= Electronic submission =

Electronic submission refers to the submission of a document by electronic means: that is, via e-mail or a web form on the Internet, or on an electronic medium such as a compact disc, a hard disk or a USB flash drive. Traditionally, the term "manuscript" referred to anything that was explicitly "written by hand". However, in popular usage and especially in the context of computers and the internet, the term "manuscript" may even refer to documents (text or otherwise) typed out or prepared on typewriters and computers and can be extended to digital photographs and videos, and online surveys too. In other words, any manuscript prepared and submitted online can be considered to be an electronic submission.

==History and early usage==
There is no concrete data indicating when and by whom were electronic submissions used for the first time. However, research based universities in several countries have been encouraging the collection of course assignments and projects in the form of electronic submissions for almost a decade now. Several governments and organizations are also switching to electronic submissions for the collection of research papers, grant applications and government application forms.
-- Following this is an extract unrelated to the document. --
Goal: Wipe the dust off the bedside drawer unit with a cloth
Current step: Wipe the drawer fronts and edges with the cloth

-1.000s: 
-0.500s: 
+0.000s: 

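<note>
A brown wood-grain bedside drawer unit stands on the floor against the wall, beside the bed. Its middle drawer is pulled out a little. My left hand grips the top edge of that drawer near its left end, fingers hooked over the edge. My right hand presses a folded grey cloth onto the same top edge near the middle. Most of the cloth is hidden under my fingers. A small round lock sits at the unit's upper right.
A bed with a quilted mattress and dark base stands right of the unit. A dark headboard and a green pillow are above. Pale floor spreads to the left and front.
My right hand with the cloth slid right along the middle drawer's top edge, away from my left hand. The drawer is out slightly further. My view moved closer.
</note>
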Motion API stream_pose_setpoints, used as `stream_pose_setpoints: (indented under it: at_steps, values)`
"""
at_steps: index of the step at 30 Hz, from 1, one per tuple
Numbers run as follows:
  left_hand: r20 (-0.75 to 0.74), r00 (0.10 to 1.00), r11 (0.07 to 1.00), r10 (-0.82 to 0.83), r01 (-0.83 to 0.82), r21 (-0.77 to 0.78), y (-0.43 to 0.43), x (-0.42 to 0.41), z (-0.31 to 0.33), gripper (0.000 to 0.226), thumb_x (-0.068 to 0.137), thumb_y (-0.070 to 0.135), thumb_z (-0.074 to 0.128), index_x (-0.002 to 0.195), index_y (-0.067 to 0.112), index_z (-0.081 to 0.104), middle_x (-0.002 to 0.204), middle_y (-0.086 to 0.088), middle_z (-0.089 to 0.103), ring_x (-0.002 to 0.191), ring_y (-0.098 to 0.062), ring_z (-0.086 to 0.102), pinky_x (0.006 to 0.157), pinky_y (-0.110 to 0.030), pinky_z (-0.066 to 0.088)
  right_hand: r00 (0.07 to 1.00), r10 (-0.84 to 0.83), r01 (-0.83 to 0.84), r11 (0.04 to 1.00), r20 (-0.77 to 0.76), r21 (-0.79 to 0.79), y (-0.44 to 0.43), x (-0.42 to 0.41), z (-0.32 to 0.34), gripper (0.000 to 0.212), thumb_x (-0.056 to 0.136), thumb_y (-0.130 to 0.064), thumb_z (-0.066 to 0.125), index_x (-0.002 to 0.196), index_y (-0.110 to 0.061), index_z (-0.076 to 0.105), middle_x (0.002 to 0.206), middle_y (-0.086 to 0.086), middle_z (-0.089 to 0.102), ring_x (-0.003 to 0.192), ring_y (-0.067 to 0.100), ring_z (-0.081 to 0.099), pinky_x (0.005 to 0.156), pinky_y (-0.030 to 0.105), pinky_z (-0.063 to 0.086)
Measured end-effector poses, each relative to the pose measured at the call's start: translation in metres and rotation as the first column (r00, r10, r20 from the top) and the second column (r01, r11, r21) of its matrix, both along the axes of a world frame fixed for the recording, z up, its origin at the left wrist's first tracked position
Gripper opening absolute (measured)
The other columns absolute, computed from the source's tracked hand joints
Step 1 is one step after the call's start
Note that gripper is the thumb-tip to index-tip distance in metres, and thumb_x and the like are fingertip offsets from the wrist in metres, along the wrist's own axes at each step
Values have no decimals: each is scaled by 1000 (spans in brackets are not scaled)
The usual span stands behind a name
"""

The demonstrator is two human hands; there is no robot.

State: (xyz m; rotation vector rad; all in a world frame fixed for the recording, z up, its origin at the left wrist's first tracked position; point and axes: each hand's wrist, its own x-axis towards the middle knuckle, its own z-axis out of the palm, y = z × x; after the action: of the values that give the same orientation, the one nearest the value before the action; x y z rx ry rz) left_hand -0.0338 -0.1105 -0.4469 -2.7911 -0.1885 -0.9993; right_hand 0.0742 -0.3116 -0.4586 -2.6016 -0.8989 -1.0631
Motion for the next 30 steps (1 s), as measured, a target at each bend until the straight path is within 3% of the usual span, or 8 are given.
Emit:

==Types of electronic submissions==
Since modern computers can store and process information and data in virtually any format and with the Internet allowing easy transfer of this data, the number of scenarios in which submissions can be collected electronically has increased exponentially in the last few years. Some of these scenarios are described below. In most of these scenarios, submissions were collected on hard paper until the Information Technology revolution occurred.

===Academic Submissions===
Teachers, professors and teaching assistants often collect course assignments and projects electronically. Electronic submissions are usually collected using a web-based system which more often than not also helps in the management of submissions collected and stored on it.
(Explained By Henny L, University of Lethbridge, AB, Canada)

===Research Papers===
In call-for-paper or academic conferences, prospective presenters are usually asked to submit a short abstract or a full paper on their presentation or research work electronically, which is reviewed before being accepted for the conference.

===Proposals for Grants===
Several grant-giving organizations like the NSA, W3C, NIA, NIH etc. require grant seekers to submit a proposal which if accepted result in the desired grants. A majority of these proposals are now submitted electronically on systems that also help in the managing and tracking the proposals submitted.

===Articles for Publication===
Magazines, newspapers and other publishing houses have begun accepting electronic submissions for articles from various sources - both internal (by journalists and writers hired by them) as well as external (by users and popular readers). The submitted articles are stored on a server hosted by the publication house or by a third-party vendor and are usually evaluated before being given a green signal.

===Contests and Competition Entries===
Almost every kind of contest or competition requires participants to submit an entry in a format described by the organizers of the contest. If the contest is an Internet-based one, then the entries or nominations for the contest are collected electronically using e-mail or other electronic means depending on feasibility and the choice of the organizers.

===Government Applications===
The governments of several countries are turning to electronic submission of applications and forms for various government procedures. Electronic submissions allow easier management of the applications and forms submitted.

===Legal documents===
Many legal documents may be submitted to the courts electronically. In England and Wales, the Civil Procedure Rules include a suitable "document exchange" as an acceptable "method of service". Case law in employment law cases has established that where a claim is submitted electronically, a prudent legal adviser should "check that it has been received and there must be systems in place for doing that".

===Resumés and CVs===
It has become commonplace for job-seekers to submit soft copies (electronic versions) of their resumés and CVs to recruiting agencies and online job portals. This is usually done over the Internet using e-mail or a pre-hosted web-based system.

==Submission management systems==
The art and science of collecting and managing electronic submissions is called Submission Management. Certain software vendors have begun developing submission management systems to assist in the collection, tracking and management of complex submission processes realized electronically. Most of these systems are web based and accessible from any device with a browser and an Internet connection. However, a majority of these systems are application specific and cannot be applied to all submission management scenarios.

==Resistance to electronic submissions==

Despite the easier management and tracking of electronic submissions compared to their paper-based counterparts, widespread adoption and use of electronic submissions and systems for managing them has been hampered by several facts, which include but are not limited to:

- Inconvenience while drawing figures, diagrams and equations on a computer
- Resistance to change and adoption of new technologies
- Lack of or limited access to the Internet.